§ INFORMATION SUPPLIED:
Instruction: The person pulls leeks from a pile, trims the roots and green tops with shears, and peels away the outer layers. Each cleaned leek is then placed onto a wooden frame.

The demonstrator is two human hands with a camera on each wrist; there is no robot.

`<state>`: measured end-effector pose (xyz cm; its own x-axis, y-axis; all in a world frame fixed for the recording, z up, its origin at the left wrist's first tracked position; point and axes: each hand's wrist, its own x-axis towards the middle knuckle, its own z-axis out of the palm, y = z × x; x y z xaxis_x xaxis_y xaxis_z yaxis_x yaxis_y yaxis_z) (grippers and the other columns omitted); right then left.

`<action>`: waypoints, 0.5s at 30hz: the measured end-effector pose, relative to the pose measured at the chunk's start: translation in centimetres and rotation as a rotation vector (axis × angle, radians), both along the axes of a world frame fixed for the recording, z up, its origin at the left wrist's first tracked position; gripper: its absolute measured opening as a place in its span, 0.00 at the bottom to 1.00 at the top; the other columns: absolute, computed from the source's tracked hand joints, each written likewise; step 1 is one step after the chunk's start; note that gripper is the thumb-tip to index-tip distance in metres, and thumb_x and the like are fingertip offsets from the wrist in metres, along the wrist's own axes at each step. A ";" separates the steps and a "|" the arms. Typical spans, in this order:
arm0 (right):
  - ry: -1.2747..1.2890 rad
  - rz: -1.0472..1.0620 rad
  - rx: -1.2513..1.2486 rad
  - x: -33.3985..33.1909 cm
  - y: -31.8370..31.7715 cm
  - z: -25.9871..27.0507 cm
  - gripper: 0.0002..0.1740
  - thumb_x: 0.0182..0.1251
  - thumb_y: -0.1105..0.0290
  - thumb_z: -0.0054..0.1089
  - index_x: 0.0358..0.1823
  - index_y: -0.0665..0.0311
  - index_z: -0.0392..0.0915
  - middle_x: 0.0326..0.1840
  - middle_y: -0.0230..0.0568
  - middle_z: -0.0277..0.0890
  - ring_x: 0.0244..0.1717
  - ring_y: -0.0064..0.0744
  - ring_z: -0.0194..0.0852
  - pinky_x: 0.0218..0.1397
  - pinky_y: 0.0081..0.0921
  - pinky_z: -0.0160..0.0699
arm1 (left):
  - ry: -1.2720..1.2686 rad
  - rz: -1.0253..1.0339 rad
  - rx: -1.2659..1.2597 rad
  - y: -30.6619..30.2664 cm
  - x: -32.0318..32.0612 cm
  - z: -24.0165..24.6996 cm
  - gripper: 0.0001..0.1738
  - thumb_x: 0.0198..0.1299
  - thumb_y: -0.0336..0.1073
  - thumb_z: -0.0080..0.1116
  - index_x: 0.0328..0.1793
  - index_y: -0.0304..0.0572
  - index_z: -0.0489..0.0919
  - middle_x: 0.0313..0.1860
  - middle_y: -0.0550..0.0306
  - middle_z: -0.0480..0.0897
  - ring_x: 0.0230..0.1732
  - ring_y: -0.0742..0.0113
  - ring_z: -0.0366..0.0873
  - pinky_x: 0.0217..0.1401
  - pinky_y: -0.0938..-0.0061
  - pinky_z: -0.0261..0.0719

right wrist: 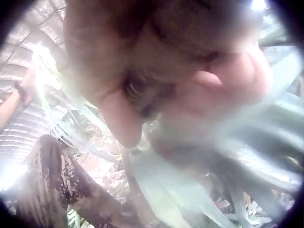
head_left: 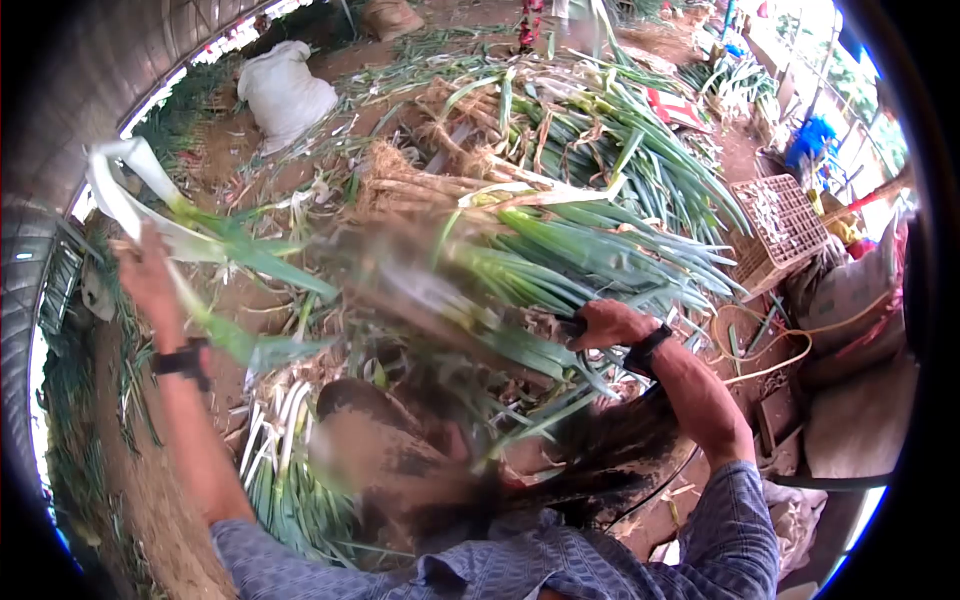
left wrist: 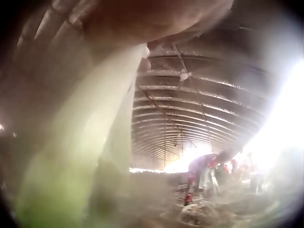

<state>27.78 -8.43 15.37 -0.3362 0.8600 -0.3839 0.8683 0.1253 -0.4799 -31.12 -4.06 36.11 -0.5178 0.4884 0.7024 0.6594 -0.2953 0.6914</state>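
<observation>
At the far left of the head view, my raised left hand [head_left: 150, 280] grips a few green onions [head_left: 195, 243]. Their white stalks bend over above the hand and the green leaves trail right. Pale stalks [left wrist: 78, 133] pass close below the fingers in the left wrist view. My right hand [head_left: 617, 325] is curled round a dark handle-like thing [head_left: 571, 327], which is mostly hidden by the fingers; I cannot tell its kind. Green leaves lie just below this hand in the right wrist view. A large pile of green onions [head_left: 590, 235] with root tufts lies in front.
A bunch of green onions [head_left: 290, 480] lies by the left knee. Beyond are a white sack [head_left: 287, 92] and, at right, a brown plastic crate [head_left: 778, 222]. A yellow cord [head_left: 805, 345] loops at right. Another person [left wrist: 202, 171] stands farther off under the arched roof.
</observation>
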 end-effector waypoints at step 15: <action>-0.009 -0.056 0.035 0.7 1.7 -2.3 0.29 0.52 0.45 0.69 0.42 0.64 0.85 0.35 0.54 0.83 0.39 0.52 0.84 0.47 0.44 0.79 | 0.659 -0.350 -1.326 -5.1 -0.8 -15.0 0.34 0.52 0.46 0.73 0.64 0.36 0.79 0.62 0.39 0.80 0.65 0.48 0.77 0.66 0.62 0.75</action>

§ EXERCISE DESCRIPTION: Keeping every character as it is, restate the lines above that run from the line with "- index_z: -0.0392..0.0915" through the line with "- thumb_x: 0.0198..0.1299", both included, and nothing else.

§ OUTPUT OF THE EXERCISE:
  - index_z: -0.0392..0.0915
  - middle_x: 0.0326..0.1840
  - middle_y: -0.0230..0.0568
  - middle_z: -0.0277..0.0890
  - ring_x: 0.0244..0.1717
  - ring_y: -0.0064..0.0744
  - ring_z: -0.0194..0.0852
  - pinky_x: 0.0218..0.1397
  - pinky_y: 0.0081..0.0921
  - pinky_z: -0.0160..0.0699
arm1 (left):
  - ry: -1.2720..1.2686 rad
  - rz: -1.0253..1.0339 rad
  - rx: -1.2659..1.2597 rad
  - y: -30.6619..30.2664 cm
  - x: -32.0318..32.0612 cm
  - z: -24.0165..24.6996 cm
  - gripper: 0.0001..0.1738
  - thumb_x: 0.0198..0.1299

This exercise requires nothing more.